足が竦むほどの眼力に怯みそうになる心を叱咤し、私は不死川さんを見つめ続けた。
「…お願いします。不死川さん」
そして不死川さんはあからさまな大きいため息を1つした後木刀を一振渡してくれた。
「いいかァ。危険だと判断したら力ずくでも止めるからなァ」
「はい!ありがとうございます!!」




(全集中…全集中…)
不死川さんの立ち会いの元、私は木刀で一ノ型をやってみた。

風の呼吸 壱ノ型 塵旋風・削ぎ!

「あ、れ…?」
感じ取った感覚そのままに動いたはずなのに、ほんの少し風を切る音がしただけだった。
(なんで…?)
水の呼吸の時は出来たのに何故…、何かが足りなかった?本調子じゃないから上手く出来なかっただけ?
分からない。

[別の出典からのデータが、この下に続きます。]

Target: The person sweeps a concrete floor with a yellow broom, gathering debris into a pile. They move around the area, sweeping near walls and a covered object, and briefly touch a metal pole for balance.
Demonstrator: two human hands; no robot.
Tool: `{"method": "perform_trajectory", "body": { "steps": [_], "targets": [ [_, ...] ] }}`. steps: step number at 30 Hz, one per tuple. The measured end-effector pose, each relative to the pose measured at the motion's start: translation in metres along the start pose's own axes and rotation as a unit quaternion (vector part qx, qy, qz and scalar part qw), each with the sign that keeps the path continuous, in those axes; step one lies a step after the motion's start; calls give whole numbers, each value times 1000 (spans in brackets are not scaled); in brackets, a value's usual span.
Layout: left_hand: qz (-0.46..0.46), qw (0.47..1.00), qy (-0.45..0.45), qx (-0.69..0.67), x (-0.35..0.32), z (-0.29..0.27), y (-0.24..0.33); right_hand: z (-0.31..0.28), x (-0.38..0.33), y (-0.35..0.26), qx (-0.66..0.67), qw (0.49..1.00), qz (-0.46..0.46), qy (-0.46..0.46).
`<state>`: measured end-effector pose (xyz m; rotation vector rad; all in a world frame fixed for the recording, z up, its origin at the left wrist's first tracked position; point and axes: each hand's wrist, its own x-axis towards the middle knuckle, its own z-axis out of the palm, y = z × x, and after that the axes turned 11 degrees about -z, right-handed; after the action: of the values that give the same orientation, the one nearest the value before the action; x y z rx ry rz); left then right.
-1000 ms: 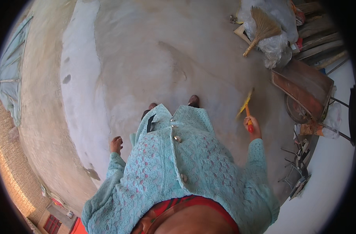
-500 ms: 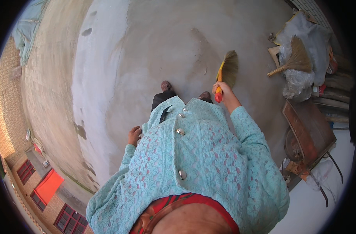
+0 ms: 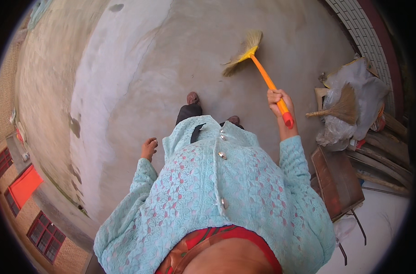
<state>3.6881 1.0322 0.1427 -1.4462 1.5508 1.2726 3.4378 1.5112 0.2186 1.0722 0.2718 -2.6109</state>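
Note:
My right hand (image 3: 280, 102), out in front to the right, is wrapped round the orange handle of a broom (image 3: 262, 73). Its red end cap sticks out behind the fist, toward me. The broom's yellow collar and fanned straw bristles are ahead of my feet, low over or on the concrete floor (image 3: 208, 50); whether the bristles press on it I cannot tell. A small pale streak of debris lies beside the bristles. At my left side hangs my left hand (image 3: 148, 148), holding nothing, fingers loosely curled and a little apart.
To the right, a second straw broom (image 3: 340, 107) lies on plastic sheeting (image 3: 372, 93) beside stacked wooden poles (image 3: 386, 157). Nearer stands a rusty metal cart (image 3: 338, 182). A tiled wall (image 3: 365, 41) rises at far right; a brick building (image 3: 69, 251) stands at left.
The broom has swung forward and left, its bristles now fanned out ahead of me. My right hand has moved to the right. The view has turned slightly.

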Motion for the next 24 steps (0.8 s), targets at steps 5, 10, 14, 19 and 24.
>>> {"method": "perform_trajectory", "body": {
  "steps": [5, 10, 14, 19, 24],
  "targets": [
    [-17, 1000, 13, -13, 9, 2, -7, 11, -94, 25, -12, 998, 32, 57],
    [-60, 998, -11, 15, 15, 11, -21, 3, -94, 51, 45, 988, 81, 123],
    [-50, 999, -8, -11, 7, 10, -22, -31, -18, 68, 84, 976, 150, 133],
    [-54, 997, 24, -55, 0, -9, -42, -2, 72, 80, 60, 984, 158, 62],
    [-91, 990, 37, -97, 6, -23, -61, 50, 107, 70, 57, 995, 78, 31]
  ]
}}
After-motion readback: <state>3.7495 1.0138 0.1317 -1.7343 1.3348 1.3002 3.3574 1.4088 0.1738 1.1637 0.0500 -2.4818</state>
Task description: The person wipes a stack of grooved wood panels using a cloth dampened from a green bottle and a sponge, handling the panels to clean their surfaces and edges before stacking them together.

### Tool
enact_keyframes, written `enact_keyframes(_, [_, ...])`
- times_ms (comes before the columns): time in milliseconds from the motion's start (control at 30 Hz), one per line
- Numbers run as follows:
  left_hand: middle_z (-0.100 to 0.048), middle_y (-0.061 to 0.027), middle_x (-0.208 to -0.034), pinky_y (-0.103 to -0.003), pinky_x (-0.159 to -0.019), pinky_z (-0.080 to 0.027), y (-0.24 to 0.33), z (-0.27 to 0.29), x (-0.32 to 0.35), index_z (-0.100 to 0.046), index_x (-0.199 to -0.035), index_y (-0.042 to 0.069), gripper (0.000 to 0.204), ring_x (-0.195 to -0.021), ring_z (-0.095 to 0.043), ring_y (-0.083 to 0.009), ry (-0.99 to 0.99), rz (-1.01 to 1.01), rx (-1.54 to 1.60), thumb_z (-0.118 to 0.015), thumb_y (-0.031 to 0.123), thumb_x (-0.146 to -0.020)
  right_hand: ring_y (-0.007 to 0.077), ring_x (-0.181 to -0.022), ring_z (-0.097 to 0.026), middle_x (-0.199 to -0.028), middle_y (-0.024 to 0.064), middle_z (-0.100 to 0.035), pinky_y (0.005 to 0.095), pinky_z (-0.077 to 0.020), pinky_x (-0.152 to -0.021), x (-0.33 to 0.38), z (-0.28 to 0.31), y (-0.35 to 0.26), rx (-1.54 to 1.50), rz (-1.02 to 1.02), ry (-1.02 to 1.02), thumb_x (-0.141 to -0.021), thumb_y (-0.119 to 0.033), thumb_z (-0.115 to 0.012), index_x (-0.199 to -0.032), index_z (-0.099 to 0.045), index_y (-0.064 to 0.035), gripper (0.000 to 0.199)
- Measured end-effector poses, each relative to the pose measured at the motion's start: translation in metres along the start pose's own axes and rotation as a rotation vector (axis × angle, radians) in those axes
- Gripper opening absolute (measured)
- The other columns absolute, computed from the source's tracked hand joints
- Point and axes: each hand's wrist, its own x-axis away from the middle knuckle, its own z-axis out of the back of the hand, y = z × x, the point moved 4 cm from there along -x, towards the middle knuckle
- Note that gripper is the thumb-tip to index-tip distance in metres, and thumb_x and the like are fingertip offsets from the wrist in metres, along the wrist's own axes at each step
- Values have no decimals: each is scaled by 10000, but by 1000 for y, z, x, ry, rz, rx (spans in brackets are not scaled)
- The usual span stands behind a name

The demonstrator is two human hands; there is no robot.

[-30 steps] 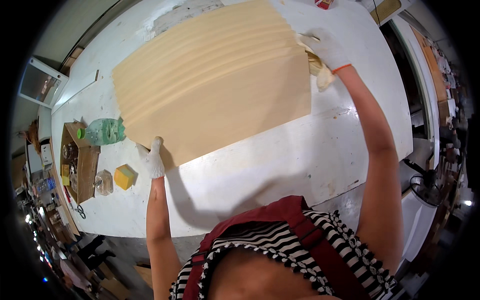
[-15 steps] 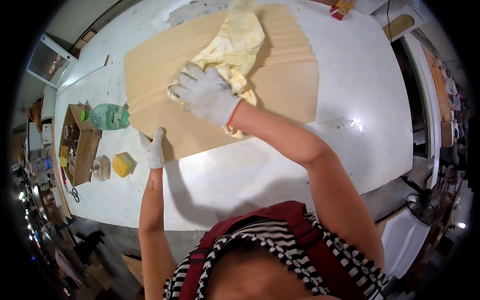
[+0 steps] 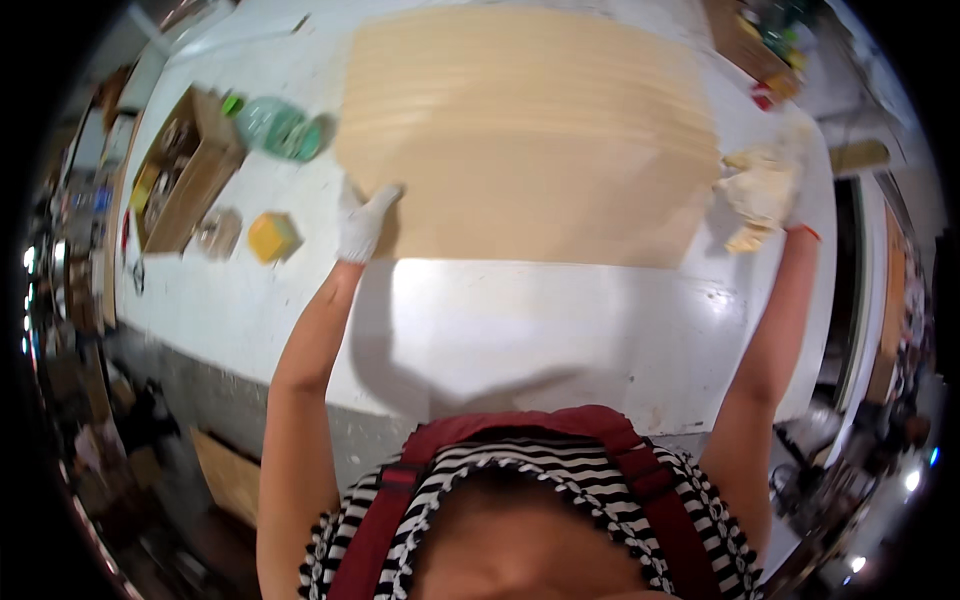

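Head view: the right hand (image 3: 797, 175), clamped on the pale cloth (image 3: 758, 195), has swept toward the right edge of the surface (image 3: 500, 330), uncovering the tan sheets (image 3: 530, 190) back from its near edge; the left hand (image 3: 364, 222) thumbs them, grip unclear.

Sheets (image 3: 540, 190): tan, thin, several, lying flat on the white table (image 3: 520, 320) in an overlapping stack. Far portion shows staggered, band-like edges running crosswise, somewhat blurred; near portion plain and smooth. Near edge straight, roughly level from left to right. Count not determinable.

Cloth (image 3: 758, 195): pale cream-yellow, crumpled, blurred, just beside the stack's right edge; contact with the sheets cannot be determined.
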Motion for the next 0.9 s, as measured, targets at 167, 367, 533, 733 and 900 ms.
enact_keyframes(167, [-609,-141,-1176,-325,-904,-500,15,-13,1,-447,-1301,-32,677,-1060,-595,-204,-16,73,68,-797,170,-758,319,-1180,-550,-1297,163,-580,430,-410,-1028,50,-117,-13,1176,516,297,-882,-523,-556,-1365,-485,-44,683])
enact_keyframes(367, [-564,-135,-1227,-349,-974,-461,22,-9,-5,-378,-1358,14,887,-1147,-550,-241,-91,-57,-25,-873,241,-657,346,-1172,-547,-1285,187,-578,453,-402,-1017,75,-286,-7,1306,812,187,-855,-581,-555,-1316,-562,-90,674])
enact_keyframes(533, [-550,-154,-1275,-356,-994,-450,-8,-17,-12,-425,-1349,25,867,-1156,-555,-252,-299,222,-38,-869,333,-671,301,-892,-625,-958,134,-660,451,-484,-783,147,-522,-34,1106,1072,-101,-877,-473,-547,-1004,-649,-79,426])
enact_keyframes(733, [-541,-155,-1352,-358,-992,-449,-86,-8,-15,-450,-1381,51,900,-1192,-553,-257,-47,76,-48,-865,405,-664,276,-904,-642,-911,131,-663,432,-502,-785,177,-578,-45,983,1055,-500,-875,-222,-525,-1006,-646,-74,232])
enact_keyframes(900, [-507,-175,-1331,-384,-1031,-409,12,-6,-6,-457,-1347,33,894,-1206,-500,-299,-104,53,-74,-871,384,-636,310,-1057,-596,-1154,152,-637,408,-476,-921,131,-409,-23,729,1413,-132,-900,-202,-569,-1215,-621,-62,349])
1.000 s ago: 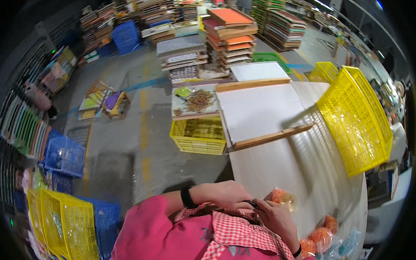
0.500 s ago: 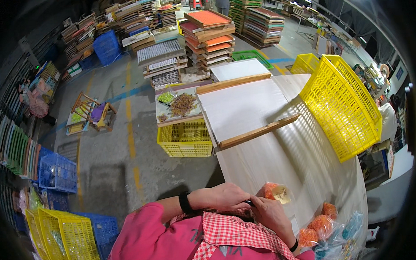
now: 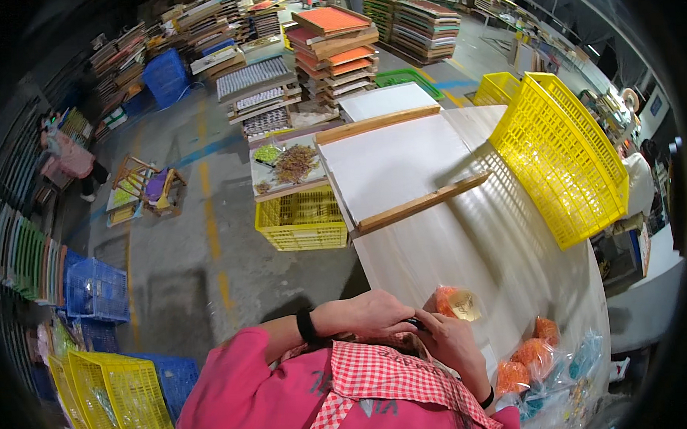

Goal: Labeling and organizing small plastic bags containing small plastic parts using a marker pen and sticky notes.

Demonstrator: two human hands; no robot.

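Note:
My left hand (image 3: 370, 313), with a black band on the wrist, reaches in close to my chest. It meets my right hand (image 3: 448, 339) in front of the red checked apron (image 3: 391, 375). Both hands are closed, and a small dark object (image 3: 416, 323) pokes out where their fingertips come together. Its kind is too small and too covered to make out. Just beyond my right hand, a clear bag of orange pieces (image 3: 454, 301) with a pale label lies on the table (image 3: 406, 267).
A wood-edged white tray (image 3: 395, 167) lies further off, left of a tilted yellow crate (image 3: 565, 165). More orange bags (image 3: 534, 353) and blue ones (image 3: 587, 353) sit at the near right. Left of the table, a tray of dried plant bits (image 3: 295, 165) rests on a yellow crate (image 3: 302, 227).
The view has shifted slightly, so the table and crates sit a little higher in it. The dark object shows a bit more between my hands. A person at far left has moved to the right.

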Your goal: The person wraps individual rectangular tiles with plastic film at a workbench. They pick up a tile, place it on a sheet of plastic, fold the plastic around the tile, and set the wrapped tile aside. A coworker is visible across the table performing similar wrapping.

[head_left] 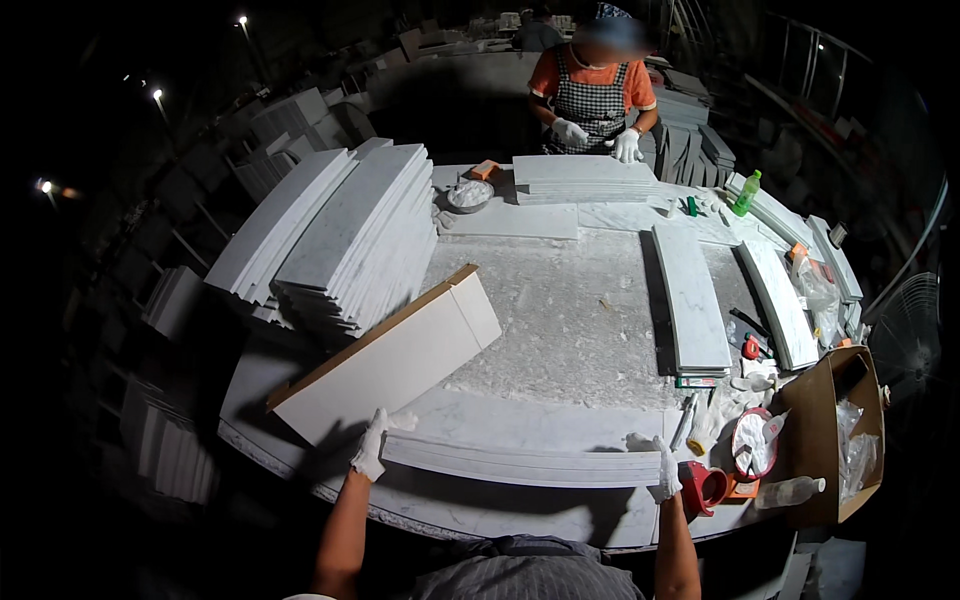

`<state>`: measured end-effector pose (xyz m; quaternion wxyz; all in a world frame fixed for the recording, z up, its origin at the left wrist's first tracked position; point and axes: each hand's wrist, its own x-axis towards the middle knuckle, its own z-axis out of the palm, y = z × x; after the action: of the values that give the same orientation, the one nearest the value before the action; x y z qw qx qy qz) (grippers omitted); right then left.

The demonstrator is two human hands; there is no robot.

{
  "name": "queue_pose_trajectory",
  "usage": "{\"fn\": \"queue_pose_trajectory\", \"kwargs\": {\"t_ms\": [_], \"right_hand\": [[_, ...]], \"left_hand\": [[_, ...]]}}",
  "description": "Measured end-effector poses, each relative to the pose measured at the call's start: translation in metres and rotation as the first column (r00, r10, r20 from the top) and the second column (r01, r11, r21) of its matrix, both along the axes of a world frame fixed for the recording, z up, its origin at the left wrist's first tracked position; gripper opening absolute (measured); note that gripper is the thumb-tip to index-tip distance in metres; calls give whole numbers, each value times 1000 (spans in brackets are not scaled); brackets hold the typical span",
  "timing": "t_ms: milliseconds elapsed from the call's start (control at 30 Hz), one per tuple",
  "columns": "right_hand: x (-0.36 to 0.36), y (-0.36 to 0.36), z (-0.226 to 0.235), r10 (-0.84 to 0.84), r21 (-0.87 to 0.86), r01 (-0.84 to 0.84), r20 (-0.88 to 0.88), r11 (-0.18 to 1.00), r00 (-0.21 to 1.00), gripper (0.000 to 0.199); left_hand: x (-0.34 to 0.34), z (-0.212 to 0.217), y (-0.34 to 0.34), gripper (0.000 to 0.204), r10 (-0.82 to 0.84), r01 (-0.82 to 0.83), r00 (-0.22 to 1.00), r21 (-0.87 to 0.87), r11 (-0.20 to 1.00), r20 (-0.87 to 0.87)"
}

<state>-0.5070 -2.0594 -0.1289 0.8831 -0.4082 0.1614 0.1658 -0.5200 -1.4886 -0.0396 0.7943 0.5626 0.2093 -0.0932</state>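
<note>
A short stack of long white marble slabs [520,452] lies crosswise near the table's front edge. My left hand [371,446], in a white glove, is closed on the left end of this stack. At the right end my gloved right hand [665,472] grips it too, its fingers partly hidden behind the slabs. Beyond my left hand a long white carton [400,355] with brown edges lies slanted. Near my right hand are a red tape dispenser [703,487] and a red-rimmed bowl [752,444] of white material.
Tall slab stacks [350,225] stand at the left. Further slabs lie at the right [690,300] and far side [580,180]. An open cardboard box [825,440], a clear bottle [790,492] and a green bottle [746,194] line the right. A gloved co-worker [595,90] stands across the table.
</note>
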Motion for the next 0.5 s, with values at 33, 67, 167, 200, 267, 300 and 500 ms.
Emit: {"fn": "queue_pose_trajectory", "kwargs": {"t_ms": [33,67,167,200,267,300,500], "right_hand": [[0,0,6,17,-36,-17,20,999,1000,62],[0,-1,14,34,-90,-30,36,995,999,62],[-2,-4,17,21,-167,-12,51,986,998,61],[-1,-7,11,31,-154,-18,78,988,996,60],[0,-1,29,76,-219,-54,92,974,993,60],[1,-3,25,88,-261,-56,112,964,990,60],[4,-19,32,224,-415,-142,156,899,962,61]], "left_hand": [[2,4,2,71,-24,23,999,37,999,23],[4,8,4,71,-22,16,998,110,994,51],[13,53,-3,57,12,-18,1000,327,945,20],[15,68,-3,50,32,-49,998,386,921,51],[15,90,3,37,75,-113,993,500,859,96],[19,103,3,30,22,-129,983,608,783,180],[66,150,-14,31,-321,-381,890,914,-137,323]]}}
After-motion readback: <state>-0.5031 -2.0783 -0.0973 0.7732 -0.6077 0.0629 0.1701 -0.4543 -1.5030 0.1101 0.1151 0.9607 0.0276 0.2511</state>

何がダメだったんだろうか。
「天斬」
「ぁ…す、すみませんでした!私のわがまま聞いてくれてありがとうございました!!」
「天斬」
「いやー、さすがにそんな早く扱えるわけないですよね!アハハハ」
「…天斬。話聞けェ」
「…っ」
「お前、何を隠してやがる」
「か、隠してないですよ!」
「壱ノ型の動きは出来てた。何故か成ってなかったがな。何故だァ?」
「な、何故って…」
「何故、教えてもいない風の呼吸の動きが出来たのかって聞いてんだァ」
「それ、は…」
「俺は今日、風の印象を強く焼き付けろと言った。それだけだ。なのにお前は技を繰り出そうとした。風の呼吸の型はまだ知らねぇはずだ」
言ってしまってもいいのだろうか。
彼を信用していないわけじゃない。顔や言葉遣いや威圧感は怖いけど、鬼殺隊を支えている柱のひとりだ。信用に値する人物であるのはわかっているのだが…。